5 ans d'actualité indépendante sur les crises en Grèce

La Grèce et l'Italie condamnées pour expulsions de demandeurs d'asile

1 novembre 2014

Immigration Justice asile condamnation explusions Grèce Italie réfugiés

La Grèce et l’Italie jugées coupables de violation internationale des droits de l’homme par la Cour européenne des droits de l’homme concernant l’expulsion collective de migrants et demandeurs d’asile sur la période 2008-2009.


427 mots   894       Comments

La condamnation concerne le sort de trente-cinq migrants (trente-deux Afghans, deux Soudanais et un Érythréen) qui, après avoir abandonné leurs pays respectifs en proie à des conflits armés, sont entrés illégalement sur le territoire grec puis ont atteint l’Italie.

Les autorités italiennes les ont interceptés et, sur la base de la convention de Dublin II, les ont renvoyés en Grèce.
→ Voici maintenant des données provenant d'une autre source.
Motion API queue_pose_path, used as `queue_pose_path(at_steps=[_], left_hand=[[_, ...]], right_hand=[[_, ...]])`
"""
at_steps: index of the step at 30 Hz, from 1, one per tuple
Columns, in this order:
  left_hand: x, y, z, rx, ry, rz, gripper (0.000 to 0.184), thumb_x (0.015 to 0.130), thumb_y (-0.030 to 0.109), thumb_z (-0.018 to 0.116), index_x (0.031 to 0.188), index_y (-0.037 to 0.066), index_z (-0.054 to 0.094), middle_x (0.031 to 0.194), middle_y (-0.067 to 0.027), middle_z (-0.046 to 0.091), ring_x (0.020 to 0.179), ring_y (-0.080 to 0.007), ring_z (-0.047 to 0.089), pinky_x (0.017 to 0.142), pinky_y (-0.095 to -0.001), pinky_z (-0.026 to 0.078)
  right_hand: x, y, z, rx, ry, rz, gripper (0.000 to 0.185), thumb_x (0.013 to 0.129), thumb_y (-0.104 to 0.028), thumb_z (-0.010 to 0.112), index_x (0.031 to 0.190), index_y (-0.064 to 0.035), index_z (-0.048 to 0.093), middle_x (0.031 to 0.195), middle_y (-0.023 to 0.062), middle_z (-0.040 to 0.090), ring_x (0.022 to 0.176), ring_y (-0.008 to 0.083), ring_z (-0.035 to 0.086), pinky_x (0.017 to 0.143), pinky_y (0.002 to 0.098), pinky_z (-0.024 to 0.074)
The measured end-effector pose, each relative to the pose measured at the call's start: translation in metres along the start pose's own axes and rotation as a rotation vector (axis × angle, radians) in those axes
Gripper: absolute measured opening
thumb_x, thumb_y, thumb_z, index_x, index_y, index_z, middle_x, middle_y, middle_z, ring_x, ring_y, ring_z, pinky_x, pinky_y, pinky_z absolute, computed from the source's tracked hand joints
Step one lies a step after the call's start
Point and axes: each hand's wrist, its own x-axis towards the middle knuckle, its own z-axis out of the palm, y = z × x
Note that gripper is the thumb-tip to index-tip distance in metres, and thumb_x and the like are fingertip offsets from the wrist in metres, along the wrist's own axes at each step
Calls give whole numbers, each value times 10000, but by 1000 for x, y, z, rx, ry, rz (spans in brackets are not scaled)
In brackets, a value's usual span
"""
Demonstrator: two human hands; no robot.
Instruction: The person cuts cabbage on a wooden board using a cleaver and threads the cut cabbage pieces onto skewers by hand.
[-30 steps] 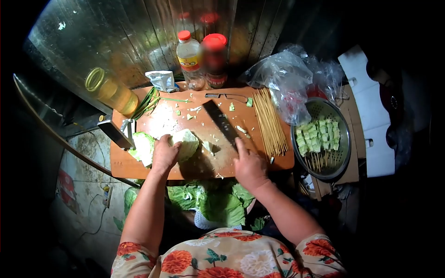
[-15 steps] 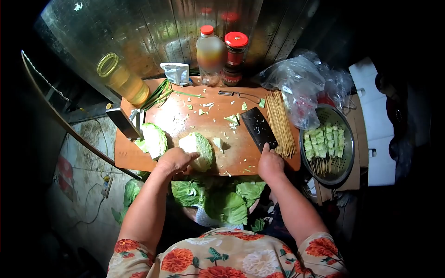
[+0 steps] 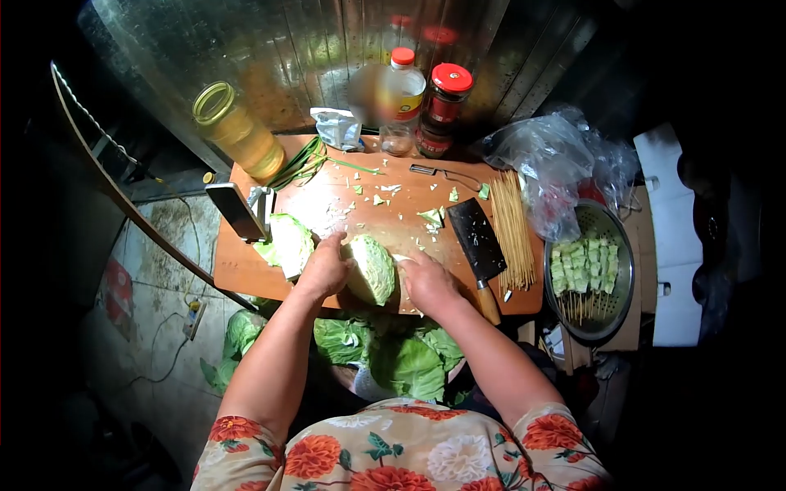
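1. Pale green cabbage (image 3: 371, 272) sits between the two grips, cut face turned aside, near the front edge of the bench (image 3: 237, 266).
2. Left grip (image 3: 329, 268) lies against the cabbage's left side, thumb and fingers near it; how firmly it closes, I cannot tell.
3. Right grip (image 3: 426, 280) is on the cabbage's other side, fingertips at a small white chunk (image 3: 400, 258); whether they pinch it, I cannot tell.
4. Left of the left grip, just beside it, is another piece (image 3: 288, 241), and past that a phone (image 3: 235, 211) stands tilted.
5. Right of the right grip, apart from it, the cleaver (image 3: 476, 241) lies flat, its wooden handle (image 3: 488, 303) pointing toward the body; skewers (image 3: 512, 225) lie just beyond the blade.
6. Farther right of the right grip, a colander (image 3: 591, 329) holds skewered greens (image 3: 585, 266), with a clear bag (image 3: 544, 159) behind.
7. Ahead of both grips are scraps (image 3: 431, 218), a peeler (image 3: 444, 174) and, along the far edge, a packet (image 3: 336, 128), a partly blurred bottle (image 3: 405, 105) and red-lidded jars (image 3: 447, 106).
8. Ahead and left of the left grip, yellow liquid fills part of a leaning jar (image 3: 254, 147), with green stalks (image 3: 304, 168) beside it.
9. Below both grips, nearer the body, are loose leaves (image 3: 409, 367).
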Motion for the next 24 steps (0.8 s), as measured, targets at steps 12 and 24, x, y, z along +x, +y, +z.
queue_pose_path(at_steps=[12,24], left_hand=[[-14,7,1,-283,-333,-324,657,690,158,806,1221,-61,488,947,-181,627,827,-259,634,664,-332,515],[-22,11,16,-394,-384,-240,615,747,74,747,1278,-26,453,918,-159,634,721,-195,628,600,-307,519]], right_hand=[[-33,-56,-59,25,-206,-1,202,746,-128,626,929,-51,662,912,171,641,890,371,613,792,448,498],[-26,-51,-10,165,37,-24,478,709,-142,692,1168,-74,575,1202,158,524,1065,340,555,918,397,458]])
Malgré la décision de la Cour européenne des droits de l’homme (article 39 du règlement de la Cour) de différer leur expulsion vers leurs pays d’origine respectifs, les autorités grecques ont pris des arrêtés d’expulsion à l’encontre de dix d’entre eux.
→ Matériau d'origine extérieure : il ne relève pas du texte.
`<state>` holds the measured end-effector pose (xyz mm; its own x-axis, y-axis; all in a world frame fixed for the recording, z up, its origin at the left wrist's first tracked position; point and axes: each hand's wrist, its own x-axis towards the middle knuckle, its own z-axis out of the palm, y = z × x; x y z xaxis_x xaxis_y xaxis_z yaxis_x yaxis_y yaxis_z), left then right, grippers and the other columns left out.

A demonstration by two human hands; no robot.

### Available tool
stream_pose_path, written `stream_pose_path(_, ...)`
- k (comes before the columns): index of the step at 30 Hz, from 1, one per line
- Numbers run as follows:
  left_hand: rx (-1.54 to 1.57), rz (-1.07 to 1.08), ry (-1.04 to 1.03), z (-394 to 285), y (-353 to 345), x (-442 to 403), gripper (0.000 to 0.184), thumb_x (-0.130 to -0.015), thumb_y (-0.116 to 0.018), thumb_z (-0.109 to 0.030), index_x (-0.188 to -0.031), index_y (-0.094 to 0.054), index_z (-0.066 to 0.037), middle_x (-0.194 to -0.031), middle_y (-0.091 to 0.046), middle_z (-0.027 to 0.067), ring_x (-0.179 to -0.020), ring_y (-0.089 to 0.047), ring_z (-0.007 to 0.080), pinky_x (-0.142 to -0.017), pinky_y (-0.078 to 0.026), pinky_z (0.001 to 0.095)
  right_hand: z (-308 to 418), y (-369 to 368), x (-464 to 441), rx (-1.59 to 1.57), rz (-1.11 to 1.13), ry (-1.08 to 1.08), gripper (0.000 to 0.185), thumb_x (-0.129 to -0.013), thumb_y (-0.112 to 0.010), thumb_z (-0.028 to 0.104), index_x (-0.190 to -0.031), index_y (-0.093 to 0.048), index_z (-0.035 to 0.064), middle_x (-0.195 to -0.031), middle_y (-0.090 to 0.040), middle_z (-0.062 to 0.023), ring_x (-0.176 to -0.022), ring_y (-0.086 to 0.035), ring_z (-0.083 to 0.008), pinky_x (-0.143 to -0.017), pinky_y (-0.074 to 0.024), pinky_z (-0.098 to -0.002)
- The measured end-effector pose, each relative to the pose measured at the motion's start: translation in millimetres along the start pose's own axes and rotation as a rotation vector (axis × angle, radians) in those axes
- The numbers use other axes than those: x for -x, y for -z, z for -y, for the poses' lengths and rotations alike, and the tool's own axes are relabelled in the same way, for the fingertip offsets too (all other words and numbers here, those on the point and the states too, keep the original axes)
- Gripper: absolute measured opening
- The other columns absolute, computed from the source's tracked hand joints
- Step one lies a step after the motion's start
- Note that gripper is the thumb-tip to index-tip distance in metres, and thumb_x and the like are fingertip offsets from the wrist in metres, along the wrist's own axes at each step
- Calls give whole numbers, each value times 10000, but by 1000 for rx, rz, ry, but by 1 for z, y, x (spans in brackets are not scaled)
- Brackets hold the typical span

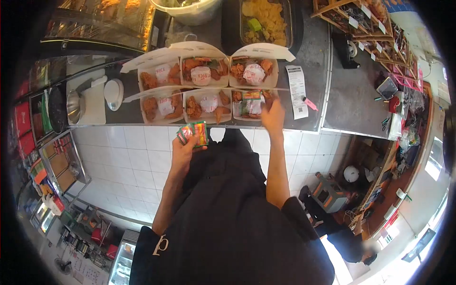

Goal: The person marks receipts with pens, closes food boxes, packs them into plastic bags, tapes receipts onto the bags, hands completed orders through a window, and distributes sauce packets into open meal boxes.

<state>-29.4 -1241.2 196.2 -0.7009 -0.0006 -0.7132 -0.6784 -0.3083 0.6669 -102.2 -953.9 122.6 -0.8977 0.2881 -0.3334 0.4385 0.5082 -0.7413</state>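
My left hand [188, 146] is closed on several red, yellow and green sauce sachets [200, 133], held in front of the counter edge. At the right side of the front right meal box [232, 118], my right hand [273, 115] reaches down. Its fingers are blurred, so I cannot make out whether they grip anything. Inside that box a sauce sachet [251, 95] lies on top of a paper-wrapped bundle, beside fried chicken [237, 96]. More open boxes stand in two rows, each with fried chicken and a wrapped rice bundle [209, 103].
A printed receipt [297, 90] lies right of the boxes, with a small pink tag [310, 103]. Behind stand a white bucket [190, 13] and a tray of food [267, 23]. A metal bowl [74, 107] sits left. Another person [344, 244] is at lower right.
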Motion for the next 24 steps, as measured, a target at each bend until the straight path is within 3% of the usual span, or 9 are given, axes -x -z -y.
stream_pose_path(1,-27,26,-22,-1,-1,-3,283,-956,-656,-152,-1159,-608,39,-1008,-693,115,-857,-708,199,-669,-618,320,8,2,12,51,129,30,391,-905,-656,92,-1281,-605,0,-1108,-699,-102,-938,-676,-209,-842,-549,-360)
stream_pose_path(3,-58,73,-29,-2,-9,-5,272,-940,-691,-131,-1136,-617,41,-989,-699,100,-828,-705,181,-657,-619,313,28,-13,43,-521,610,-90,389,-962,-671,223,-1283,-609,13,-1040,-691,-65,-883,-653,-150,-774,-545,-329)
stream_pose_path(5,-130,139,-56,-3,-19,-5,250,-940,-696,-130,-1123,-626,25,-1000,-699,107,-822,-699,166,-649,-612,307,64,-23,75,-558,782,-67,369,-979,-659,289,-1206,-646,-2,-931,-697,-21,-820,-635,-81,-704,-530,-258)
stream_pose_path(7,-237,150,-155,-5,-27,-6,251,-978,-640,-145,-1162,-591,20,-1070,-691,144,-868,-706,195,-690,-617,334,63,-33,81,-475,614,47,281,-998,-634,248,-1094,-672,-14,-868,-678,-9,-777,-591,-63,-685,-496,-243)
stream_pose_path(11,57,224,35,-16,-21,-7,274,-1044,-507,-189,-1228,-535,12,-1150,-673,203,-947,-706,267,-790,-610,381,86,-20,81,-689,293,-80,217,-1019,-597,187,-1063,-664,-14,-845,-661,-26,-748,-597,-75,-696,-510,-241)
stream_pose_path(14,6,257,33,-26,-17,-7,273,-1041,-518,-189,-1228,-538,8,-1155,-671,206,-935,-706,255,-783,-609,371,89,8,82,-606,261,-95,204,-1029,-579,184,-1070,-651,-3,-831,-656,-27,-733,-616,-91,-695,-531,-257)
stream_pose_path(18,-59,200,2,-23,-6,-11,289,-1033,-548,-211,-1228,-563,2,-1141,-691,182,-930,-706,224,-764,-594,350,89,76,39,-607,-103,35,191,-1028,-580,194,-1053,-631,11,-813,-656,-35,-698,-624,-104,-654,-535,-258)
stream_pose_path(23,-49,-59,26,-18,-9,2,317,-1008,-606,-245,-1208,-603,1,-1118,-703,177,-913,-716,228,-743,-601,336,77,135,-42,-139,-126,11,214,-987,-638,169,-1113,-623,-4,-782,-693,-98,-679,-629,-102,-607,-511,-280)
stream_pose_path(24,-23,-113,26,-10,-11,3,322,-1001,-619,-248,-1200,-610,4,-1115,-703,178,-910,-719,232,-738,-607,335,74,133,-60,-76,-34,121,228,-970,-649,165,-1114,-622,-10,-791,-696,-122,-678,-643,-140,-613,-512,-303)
La Cour a déclaré, à la majorité, que dans le cas de Reza Karimi, Yasir Zaidi, Mozamil Azimi et Najeeb Heideri, il y a eu violation par la Grèce de l’article 13 de la Convention européenne des droits de l’homme (droit à un recours effectif) combiné avec les dispositions de l’article 3 (interdiction des traitements inhumains et dégradants) en raison de l’absence d’accès à la procédure d’asile dont ils ont été les victimes.

La Cour a aussi déclaré à la majorité l’Italie coupable de violation de l’article 4 (Protocole 4) de la Convention européenne des droits de l’homme, qui interdit les expulsions collectives d’étrangers.

L’Italie a également été jugée coupable de violation de l’article 3 de la Convention, qui interdit les traitements inhumains et dégradants, puisqu’elle exposait les migrants, avec leur expulsion collective en Grèce, aux risques résultant des défaillances de la procédure d’asile dans ce pays.

Enfin, la Cour a aussi déclaré l’Italie coupable d’avoir privé les migrants d’accès à la procédure d’asile, en ne leur permettant pas de déposer une demande.

Dans sa décision, la Cour souligne que les dispositions de la convention de Dublin II, qui prévoit que les demandes d’asile soient déposées dans le premier pays européen d’entrée, doivent être appliquées d’une manière compatible avec la Convention européenne de la protection des droits de l’homme.

Aucune forme d’expulsion collective des migrants ne saurait être justifiée sur la base du système Dublin II s’il n’a pas été assuré que le pays de destination des migrants offre des garanties suffisantes quant à l’application de la politique d’asile, conclut la Cour.